■ TASK
The exercise asks for every line of the data to be reproduced exactly.

■ INFORMATION SUPPLIED
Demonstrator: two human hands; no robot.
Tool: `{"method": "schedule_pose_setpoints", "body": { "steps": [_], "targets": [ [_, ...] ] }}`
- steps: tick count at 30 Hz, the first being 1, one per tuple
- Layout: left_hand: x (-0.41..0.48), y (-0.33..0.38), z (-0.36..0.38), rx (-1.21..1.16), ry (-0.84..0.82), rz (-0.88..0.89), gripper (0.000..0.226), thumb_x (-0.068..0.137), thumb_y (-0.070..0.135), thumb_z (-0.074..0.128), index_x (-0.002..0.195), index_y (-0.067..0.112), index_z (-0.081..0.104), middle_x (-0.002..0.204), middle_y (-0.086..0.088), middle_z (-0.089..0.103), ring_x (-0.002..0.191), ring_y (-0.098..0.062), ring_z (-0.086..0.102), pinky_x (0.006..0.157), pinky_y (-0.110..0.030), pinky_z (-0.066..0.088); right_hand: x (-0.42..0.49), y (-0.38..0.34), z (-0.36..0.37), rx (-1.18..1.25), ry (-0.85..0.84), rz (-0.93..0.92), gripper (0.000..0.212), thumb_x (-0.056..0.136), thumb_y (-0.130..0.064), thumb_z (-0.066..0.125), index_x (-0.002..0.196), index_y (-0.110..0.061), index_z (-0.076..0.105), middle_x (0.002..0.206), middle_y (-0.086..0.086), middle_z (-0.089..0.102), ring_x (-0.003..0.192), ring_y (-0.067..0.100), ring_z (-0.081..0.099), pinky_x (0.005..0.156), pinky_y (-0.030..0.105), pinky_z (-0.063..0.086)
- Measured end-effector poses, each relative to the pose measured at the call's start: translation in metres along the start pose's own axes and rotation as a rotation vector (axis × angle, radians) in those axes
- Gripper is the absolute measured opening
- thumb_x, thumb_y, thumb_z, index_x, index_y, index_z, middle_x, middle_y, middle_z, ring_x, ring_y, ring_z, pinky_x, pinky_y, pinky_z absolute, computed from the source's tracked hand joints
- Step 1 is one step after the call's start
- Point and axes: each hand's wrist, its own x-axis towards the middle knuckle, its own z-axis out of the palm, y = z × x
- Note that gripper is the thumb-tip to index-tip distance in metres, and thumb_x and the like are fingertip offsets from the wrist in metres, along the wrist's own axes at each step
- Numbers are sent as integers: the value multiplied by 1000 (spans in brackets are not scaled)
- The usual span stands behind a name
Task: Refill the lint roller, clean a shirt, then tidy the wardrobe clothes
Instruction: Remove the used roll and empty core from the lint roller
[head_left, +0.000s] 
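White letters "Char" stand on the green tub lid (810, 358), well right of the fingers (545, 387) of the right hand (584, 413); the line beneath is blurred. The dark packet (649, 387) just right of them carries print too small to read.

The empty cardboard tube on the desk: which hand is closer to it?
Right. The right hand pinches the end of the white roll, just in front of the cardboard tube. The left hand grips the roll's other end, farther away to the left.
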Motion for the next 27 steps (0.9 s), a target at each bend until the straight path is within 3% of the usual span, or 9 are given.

■ EXERCISE ANSWER
Demonstrator: two human hands; no robot.
Tool: `{"method": "schedule_pose_setpoints", "body": { "steps": [_], "targets": [ [_, ...] ] }}`
- steps: tick count at 30 Hz, the first being 1, one per tuple
- Layout: left_hand: x (-0.41..0.48), y (-0.33..0.38), z (-0.36..0.38), rx (-1.21..1.16), ry (-0.84..0.82), rz (-0.88..0.89), gripper (0.000..0.226), thumb_x (-0.068..0.137), thumb_y (-0.070..0.135), thumb_z (-0.074..0.128), index_x (-0.002..0.195), index_y (-0.067..0.112), index_z (-0.081..0.104), middle_x (-0.002..0.204), middle_y (-0.086..0.088), middle_z (-0.089..0.103), ring_x (-0.002..0.191), ring_y (-0.098..0.062), ring_z (-0.086..0.102), pinky_x (0.006..0.157), pinky_y (-0.110..0.030), pinky_z (-0.066..0.088); right_hand: x (-0.42..0.49), y (-0.38..0.34), z (-0.36..0.37), rx (-1.18..1.25), ry (-0.85..0.84), rz (-0.93..0.92), gripper (0.000..0.212), thumb_x (-0.056..0.136), thumb_y (-0.130..0.064), thumb_z (-0.066..0.125), index_x (-0.002..0.196), index_y (-0.110..0.061), index_z (-0.076..0.105), middle_x (0.002..0.206), middle_y (-0.086..0.086), middle_z (-0.089..0.102), ring_x (-0.003..0.192), ring_y (-0.067..0.100), ring_z (-0.081..0.099), pinky_x (0.005..0.156), pinky_y (-0.030..0.105), pinky_z (-0.063..0.086)
- Measured end-effector poses, each relative to the pose measured at the call's start: translation in metres along the start pose's own axes and rotation as a rotation vector (axis × angle, radians) in those axes
- Gripper is the absolute measured opening
- thumb_x, thumb_y, thumb_z, index_x, index_y, index_z, middle_x, middle_y, middle_z, ring_x, ring_y, ring_z, pinky_x, pinky_y, pinky_z absolute, computed from the source's tracked hand joints
- Step 1 is one step after the call's start
- Point and axes: each hand's wrist, its own x-axis towards the middle knuckle, its own z-axis out of the palm, y = z × x
- Note that gripper is the thumb-tip to index-tip distance in metres, and thumb_x and the like are fingertip offsets from the wrist in metres, along the wrist's own axes at each step
- Numbers are sent as integers: the value multiplied by 1000 (spans in brackets are not scaled)
- The usual span stands behind a name
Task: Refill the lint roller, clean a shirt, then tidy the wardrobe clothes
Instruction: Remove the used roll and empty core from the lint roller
[head_left, +0.000s] 
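White letters "Char" stand on the green tub lid (810, 358), well right of the fingers (545, 387) of the right hand (584, 413); the line beneath is blurred. The dark packet (649, 387) just right of them carries print too small to read.

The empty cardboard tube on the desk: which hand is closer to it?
Right. The right hand pinches the end of the white roll, just in front of the cardboard tube. The left hand grips the roll's other end, farther away to the left.
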Motion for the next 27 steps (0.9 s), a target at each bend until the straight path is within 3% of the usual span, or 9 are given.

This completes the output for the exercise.